Recursion counter inside a C++ function

Doing an assignment on recursive functions at the moment.
Was asked to do a Fibonacci program and did so with out much issue.
But I'm need to make a counter for it, and here is where I'm getting stuck.
I've got this function
int fibonacci(int n)
{
if( n == 0 )
{
//my fibonacci code
}
else if( n == 1 )
{
//my fibonacci code
}
else
{
//my fibonacci code
}
}
So how to I add a counter to this? Ever time I add a counter it returns the wrong number.
Edit Just to clarify, my function works fine generating the Fibonacci numbers. I just wanted to add a counter inside the function so I can see how many times it is being called every time I want it to generate a Fibonacci number.
I have since tried one of the methods below where I initialise a counter in the main function then increment it in the recursion but don't know if the number is correct. For example it is saying that I'm calling the function 609 times if my Fibonacci number is 610, is that correct?
I'm guessing you just need the count for demonstration purposes, right?
Counting the calls should be easily achievable by passing in a counter variable by reference, and increasing it once at the beginning of each call, like so:
#include <iostream>
// ...
int fibonacci(int n, int &count)
{
++count;
// other code ...
// and every time you call fibonacci recursively,
// simply pass in the same reference, like so:
if (...) {
fibonacci (new_n, count);
}
}
int main(int argc, char** argv)
{
// call it with an int variable initialized to 0:
int fibCnt = 0;
fibonacci(10, fibCnt);
std::cout << "Function was called "<<fibCnt<<" times"<<std::endl;
}
You don't need any counters. Your code is already almost there
int fibonacci(int n)
{
if( n == 0 )
{
return f_0
}
else if( n == 1 )
{
return f_1
}
else
{
return f_n using recursion
}
}
As the Fibonacci numbers are defined via recursion, the last case is obvious. The other two are needed only to close the recursion relations, i.e. to avoid the last case to result in an infinite loop.
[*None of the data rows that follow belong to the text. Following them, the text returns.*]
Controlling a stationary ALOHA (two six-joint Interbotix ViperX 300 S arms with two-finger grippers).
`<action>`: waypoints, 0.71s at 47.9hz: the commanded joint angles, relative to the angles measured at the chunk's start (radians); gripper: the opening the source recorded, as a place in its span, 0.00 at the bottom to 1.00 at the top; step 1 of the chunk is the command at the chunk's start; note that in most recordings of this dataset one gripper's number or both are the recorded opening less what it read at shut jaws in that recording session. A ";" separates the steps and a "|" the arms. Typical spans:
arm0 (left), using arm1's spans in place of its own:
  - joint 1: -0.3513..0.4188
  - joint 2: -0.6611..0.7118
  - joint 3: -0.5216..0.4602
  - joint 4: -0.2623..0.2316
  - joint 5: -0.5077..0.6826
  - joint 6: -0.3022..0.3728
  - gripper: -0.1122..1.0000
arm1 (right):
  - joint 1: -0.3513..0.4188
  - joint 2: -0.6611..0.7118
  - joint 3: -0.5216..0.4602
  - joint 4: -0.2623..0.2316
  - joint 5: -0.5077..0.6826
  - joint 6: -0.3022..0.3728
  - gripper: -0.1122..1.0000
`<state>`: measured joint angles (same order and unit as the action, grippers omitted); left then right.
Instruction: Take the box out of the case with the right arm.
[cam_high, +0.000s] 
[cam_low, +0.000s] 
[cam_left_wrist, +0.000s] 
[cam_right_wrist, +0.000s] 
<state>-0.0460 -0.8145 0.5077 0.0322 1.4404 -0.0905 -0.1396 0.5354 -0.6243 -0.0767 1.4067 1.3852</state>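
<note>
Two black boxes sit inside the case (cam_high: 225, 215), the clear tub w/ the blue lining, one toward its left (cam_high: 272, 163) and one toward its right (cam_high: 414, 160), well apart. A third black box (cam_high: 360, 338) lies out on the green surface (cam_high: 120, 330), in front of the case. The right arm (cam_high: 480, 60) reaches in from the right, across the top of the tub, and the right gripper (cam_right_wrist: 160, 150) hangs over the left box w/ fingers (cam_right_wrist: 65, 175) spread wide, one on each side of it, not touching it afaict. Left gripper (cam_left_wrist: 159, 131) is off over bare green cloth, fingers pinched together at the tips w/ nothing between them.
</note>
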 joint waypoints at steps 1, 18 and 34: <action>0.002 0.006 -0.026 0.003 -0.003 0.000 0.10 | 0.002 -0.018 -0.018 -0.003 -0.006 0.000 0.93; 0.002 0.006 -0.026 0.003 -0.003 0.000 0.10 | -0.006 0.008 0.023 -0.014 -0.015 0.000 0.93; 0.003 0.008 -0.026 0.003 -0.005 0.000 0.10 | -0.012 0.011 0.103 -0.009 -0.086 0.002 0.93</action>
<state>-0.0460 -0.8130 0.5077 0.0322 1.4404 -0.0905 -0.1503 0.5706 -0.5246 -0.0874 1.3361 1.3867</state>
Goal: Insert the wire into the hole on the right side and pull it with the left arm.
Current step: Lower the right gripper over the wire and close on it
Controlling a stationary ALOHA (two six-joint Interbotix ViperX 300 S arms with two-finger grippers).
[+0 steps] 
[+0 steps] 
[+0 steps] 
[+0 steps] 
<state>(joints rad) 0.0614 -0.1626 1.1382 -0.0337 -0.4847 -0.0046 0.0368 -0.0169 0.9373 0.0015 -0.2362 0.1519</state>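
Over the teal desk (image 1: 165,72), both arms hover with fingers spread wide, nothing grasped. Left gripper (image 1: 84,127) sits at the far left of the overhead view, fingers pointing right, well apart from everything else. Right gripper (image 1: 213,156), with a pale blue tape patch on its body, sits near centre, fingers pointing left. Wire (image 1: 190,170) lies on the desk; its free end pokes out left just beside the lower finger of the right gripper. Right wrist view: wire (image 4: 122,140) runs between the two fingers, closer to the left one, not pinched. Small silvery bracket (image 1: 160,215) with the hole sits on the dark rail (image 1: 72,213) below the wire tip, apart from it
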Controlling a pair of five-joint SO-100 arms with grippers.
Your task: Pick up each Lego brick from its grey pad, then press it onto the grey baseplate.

Complete the code first. I give you the recursion equations:
fib(0) = *deleted*
fib(1) = *deleted*
fib(n) = *deleted*
Your counter (which you should still specify in your question) can be usually implemented by a global variable defined outside the function but be changed within the function.
Referring to the question's edit:
Your number is not good. To not spoil your task more, I give you the answer in Erlang, so you still have some work left to figure out how to get it right in your C++ task. :-)
-module(fib).
-export([f/1]).
%% returns a tupel { fibonacci value, number function calls }
f(0) -> {0, 1};
f(1) -> {1, 1};
f(X) ->
{F1, C1} = f(X - 1), %% decompose tuple
{F2, C2} = f(X - 2),
{F1 + F2, C1 + C2}. %% return value
Running this from a shell gives:
Eshell V5.10.1 (abort with ^G)
1> c("q:/doc/erlang/fib", [{outdir, "q:/doc/erlang/"}]).
{ok,fib}
2> fib:f(0).
{0,1}
3> fib:f(1).
{1,1}
4> fib:f(2).
{1,2}
5> fib:f(3).
{2,3}
6> fib:f(4).
{3,5}
7> fib:f(5).
{5,8}
8> fib:f(6).
{8,13}
9> fib:f(7).
{13,21}
10> fib:f(15).
{610,987}
11>
Thus I get 987 function calls to get at the F(15) = 610 value.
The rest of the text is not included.